I stop right there and John Moore is chuckling the loudest he has all night. This feels almost like a coping mechanism for myself as I look over to him, his natural laugh lines around the corners of his closed eyes and cheeks scrunching together tilting towards the ceiling. I take another sip and I cannot tell if it is his laughter or the bourbon that floods a kind of warmth through my veins. It is hard to tell if I am relieved either by that contracted discourse or some further reparation of my heart, but there’s no way to distinguish where one ends and the other begins. In this second, the month spent away from John feels so unnecessary despite needing it at the same time just to fall back into myself. 

John finally sighs out a high-pitched relief, a smile of my own disappearing against the glass's ledge. My right hand thoughtlessly goes for my silver cigarette case in my pocket which of course tumbles into my lap. I often forget when I’m around him as habit brings me to nervously glance towards him. Thankfully his eyes have been closed up until this second. 

I lean forward with the offering stretched out in my _left_ hand. 

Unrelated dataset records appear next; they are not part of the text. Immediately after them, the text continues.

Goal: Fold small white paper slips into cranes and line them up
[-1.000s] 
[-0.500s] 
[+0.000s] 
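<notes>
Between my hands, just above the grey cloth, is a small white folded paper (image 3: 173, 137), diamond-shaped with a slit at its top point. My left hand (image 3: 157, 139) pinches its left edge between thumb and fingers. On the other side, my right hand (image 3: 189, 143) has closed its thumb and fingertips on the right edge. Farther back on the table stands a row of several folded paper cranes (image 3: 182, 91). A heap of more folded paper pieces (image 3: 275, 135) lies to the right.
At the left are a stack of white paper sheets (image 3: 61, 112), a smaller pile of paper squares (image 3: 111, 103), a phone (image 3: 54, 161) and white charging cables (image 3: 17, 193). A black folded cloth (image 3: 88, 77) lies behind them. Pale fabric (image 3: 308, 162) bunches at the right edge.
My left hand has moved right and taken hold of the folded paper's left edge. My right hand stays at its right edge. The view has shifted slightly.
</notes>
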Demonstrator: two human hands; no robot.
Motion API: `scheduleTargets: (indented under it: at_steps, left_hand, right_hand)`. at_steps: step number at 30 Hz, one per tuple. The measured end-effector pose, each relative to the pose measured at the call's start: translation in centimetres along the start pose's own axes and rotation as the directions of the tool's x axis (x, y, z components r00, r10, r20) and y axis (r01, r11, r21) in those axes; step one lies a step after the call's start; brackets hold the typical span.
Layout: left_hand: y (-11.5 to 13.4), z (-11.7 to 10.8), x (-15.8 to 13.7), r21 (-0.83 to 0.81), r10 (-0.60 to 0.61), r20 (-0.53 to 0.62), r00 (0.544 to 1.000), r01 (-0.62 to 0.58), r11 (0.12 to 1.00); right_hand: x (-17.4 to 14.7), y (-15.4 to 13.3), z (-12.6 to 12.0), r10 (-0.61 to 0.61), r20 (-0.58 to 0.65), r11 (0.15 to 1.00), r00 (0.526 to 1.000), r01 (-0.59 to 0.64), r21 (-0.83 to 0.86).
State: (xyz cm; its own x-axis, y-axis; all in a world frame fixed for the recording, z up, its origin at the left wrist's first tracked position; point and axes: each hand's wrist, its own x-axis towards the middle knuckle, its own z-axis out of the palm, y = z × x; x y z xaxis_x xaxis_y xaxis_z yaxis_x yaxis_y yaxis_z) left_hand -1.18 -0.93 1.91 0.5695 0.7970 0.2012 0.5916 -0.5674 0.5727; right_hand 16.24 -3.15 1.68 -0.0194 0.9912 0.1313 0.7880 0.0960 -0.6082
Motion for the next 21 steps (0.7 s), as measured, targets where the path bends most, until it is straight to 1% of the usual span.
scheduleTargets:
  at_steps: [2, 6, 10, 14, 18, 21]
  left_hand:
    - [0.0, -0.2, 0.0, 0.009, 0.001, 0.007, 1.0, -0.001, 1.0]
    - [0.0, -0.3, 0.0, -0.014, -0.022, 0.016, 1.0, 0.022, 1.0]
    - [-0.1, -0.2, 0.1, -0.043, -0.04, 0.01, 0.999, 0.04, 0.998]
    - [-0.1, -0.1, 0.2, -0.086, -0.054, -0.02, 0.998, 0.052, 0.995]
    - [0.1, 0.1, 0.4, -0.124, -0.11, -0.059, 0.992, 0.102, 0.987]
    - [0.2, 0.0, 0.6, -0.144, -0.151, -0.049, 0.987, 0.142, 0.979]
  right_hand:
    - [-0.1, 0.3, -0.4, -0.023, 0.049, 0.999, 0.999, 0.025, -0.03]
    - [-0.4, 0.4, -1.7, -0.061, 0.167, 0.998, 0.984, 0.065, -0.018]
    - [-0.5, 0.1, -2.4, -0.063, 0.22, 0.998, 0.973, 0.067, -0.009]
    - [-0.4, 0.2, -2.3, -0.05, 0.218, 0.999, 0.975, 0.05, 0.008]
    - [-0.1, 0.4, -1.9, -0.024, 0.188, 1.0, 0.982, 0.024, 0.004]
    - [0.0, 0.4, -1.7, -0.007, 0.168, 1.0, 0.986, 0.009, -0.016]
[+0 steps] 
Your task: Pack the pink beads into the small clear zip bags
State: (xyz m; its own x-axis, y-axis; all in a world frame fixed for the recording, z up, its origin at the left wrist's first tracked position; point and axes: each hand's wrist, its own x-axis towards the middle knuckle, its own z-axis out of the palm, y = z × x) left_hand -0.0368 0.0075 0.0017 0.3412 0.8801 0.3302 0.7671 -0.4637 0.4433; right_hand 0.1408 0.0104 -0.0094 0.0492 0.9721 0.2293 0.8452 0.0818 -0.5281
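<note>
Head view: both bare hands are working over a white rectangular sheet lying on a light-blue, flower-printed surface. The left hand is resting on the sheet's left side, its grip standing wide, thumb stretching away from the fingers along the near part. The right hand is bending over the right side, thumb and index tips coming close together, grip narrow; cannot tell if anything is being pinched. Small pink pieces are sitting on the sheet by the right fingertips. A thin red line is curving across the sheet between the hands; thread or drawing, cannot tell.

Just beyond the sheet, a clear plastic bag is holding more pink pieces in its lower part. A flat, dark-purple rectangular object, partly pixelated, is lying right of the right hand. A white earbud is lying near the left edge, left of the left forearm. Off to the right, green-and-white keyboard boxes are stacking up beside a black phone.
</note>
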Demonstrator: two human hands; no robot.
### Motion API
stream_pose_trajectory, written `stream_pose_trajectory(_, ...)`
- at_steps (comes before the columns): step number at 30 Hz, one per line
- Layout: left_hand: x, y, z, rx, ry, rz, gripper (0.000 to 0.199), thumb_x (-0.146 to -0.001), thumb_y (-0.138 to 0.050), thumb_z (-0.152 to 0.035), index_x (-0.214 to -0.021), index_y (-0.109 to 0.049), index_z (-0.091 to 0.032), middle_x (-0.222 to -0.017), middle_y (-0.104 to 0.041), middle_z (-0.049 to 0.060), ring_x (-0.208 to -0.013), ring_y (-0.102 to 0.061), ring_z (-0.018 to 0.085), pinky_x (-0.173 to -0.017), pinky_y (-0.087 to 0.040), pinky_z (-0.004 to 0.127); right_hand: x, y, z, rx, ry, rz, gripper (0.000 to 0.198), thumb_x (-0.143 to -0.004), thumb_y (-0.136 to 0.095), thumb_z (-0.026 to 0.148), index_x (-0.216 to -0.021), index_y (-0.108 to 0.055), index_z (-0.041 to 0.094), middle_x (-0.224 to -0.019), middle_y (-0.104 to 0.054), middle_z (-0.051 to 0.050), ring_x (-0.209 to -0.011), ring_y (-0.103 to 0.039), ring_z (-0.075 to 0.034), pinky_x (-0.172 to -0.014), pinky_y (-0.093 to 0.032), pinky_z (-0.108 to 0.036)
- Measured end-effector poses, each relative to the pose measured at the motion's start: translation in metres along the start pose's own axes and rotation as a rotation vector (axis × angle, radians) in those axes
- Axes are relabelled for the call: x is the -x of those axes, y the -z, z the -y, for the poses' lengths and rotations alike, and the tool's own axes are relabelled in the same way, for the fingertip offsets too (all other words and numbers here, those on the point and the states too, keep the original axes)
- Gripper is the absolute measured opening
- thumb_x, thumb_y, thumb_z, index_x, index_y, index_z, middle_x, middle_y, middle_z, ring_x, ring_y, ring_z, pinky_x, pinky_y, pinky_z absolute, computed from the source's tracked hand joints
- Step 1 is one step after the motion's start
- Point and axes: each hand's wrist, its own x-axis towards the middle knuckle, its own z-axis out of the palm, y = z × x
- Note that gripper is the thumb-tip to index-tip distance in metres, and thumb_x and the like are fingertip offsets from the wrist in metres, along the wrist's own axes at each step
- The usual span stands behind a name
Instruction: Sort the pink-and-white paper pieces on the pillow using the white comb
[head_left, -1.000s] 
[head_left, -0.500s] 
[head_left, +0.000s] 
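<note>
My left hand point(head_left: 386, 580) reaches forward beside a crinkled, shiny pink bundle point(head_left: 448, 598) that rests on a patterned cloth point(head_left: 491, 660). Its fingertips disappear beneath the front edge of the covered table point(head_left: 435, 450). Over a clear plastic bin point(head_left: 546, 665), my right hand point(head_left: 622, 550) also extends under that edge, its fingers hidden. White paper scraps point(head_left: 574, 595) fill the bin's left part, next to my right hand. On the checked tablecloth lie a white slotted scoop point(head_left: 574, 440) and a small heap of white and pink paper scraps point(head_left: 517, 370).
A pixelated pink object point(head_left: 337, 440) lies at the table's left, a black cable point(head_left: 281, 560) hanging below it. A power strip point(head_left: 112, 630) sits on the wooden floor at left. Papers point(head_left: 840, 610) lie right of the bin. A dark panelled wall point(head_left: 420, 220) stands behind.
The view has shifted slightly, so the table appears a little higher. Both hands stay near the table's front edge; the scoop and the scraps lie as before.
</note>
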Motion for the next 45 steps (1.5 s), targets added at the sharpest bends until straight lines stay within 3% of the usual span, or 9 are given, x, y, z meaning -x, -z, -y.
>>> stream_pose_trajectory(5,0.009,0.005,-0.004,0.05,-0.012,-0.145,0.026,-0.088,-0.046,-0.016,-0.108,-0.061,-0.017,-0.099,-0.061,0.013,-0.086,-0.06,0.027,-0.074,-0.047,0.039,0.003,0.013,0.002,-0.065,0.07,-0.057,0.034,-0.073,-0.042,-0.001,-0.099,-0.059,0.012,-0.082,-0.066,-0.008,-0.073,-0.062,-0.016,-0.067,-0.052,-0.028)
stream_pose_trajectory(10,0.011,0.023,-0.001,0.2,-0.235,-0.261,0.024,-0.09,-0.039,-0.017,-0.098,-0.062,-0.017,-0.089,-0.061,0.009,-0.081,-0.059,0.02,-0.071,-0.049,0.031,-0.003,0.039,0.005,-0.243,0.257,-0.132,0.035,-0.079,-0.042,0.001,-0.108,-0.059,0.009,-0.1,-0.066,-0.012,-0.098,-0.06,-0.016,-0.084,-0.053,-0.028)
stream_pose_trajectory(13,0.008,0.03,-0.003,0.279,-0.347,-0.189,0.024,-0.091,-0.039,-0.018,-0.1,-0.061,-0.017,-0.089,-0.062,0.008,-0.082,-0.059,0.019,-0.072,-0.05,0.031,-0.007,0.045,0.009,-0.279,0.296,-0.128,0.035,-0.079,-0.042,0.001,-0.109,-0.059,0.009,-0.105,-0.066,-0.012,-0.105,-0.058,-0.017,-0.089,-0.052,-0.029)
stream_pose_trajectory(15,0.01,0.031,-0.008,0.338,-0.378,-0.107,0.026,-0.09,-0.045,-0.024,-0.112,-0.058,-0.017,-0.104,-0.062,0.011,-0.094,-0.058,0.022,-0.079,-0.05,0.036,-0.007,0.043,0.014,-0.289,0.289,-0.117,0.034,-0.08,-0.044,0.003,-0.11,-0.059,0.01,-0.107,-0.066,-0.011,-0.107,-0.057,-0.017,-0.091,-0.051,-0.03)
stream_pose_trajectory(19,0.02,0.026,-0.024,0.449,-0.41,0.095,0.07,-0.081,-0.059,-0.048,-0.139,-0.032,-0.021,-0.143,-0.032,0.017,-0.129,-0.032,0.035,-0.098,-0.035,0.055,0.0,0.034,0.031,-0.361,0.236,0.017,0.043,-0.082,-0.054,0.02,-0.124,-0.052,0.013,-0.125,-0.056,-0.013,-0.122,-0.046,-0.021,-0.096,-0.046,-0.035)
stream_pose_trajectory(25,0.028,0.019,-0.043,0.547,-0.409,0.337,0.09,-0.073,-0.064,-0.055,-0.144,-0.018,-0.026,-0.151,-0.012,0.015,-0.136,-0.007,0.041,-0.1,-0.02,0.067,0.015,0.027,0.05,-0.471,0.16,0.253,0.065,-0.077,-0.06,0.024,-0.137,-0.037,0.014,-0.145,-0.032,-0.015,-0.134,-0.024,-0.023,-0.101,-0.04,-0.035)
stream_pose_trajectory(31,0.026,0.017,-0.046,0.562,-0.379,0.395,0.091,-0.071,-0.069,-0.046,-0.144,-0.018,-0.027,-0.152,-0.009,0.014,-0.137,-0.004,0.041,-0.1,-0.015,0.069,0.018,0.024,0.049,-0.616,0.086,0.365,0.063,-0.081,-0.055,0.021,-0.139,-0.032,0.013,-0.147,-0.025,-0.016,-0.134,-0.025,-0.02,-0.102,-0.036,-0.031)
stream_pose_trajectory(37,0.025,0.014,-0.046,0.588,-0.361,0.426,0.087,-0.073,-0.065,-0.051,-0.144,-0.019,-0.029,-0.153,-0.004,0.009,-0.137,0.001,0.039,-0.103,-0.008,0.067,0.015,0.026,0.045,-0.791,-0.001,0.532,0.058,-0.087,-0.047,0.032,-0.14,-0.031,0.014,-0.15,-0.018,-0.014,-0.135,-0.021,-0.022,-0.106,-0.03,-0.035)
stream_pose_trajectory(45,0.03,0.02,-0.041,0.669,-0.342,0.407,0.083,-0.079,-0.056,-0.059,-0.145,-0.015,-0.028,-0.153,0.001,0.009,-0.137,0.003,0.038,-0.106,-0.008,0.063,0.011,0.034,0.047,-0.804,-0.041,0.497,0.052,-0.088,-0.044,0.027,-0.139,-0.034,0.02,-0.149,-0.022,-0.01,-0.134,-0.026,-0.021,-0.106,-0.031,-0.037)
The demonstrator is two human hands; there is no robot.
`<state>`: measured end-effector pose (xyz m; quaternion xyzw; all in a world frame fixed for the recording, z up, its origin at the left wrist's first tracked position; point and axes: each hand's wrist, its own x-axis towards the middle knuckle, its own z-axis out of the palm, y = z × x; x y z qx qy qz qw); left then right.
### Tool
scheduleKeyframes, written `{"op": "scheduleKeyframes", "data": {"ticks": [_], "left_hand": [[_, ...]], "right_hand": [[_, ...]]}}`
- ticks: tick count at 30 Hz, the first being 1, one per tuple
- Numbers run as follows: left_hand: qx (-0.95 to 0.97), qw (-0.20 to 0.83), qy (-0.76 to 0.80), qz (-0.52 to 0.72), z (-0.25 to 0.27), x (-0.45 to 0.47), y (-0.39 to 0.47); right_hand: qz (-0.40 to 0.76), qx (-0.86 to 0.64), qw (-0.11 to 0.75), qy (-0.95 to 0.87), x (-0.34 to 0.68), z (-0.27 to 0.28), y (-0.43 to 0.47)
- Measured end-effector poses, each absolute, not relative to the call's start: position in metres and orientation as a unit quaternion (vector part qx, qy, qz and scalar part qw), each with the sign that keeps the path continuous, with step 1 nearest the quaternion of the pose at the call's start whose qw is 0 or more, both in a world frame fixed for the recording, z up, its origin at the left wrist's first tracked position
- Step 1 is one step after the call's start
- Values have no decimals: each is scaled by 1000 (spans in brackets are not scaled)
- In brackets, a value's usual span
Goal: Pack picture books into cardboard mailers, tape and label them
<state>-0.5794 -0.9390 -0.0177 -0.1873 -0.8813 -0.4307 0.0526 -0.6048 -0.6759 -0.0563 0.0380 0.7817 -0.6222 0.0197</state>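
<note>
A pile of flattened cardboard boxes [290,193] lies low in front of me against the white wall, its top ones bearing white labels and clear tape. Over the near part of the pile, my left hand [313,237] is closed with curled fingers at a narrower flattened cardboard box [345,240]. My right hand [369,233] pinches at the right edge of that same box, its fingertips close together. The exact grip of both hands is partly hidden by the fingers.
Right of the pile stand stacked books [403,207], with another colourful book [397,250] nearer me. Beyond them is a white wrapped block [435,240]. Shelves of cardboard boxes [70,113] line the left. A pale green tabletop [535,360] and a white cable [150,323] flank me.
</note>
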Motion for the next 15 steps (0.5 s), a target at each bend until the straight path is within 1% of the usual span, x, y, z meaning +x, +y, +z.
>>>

“Thank you for not changing _too_ much, Kreizler” he grunts out leaning forward for a cigarette then drawing back into his chair, “thank you.” But a little shame runs through me that I have not exacted when I would start this ridiculous post post-mortem speech as it were. John would have gone towards the alcohol even if I did not gesture towards it. A little breath shakes out of me, John's hissing match almost echoing through my too-quiet parlor before it leans towards my own cigarette. “I sure have missed this though.” 

“The partaking of my liquor cart?” and a little grin rises out of this as I breathe it in, lifting one of these liquors in question back to my lips. It sits back down against the small table with a dull little tap, the acuteness of the littlest of sounds ringing into my head all over again. 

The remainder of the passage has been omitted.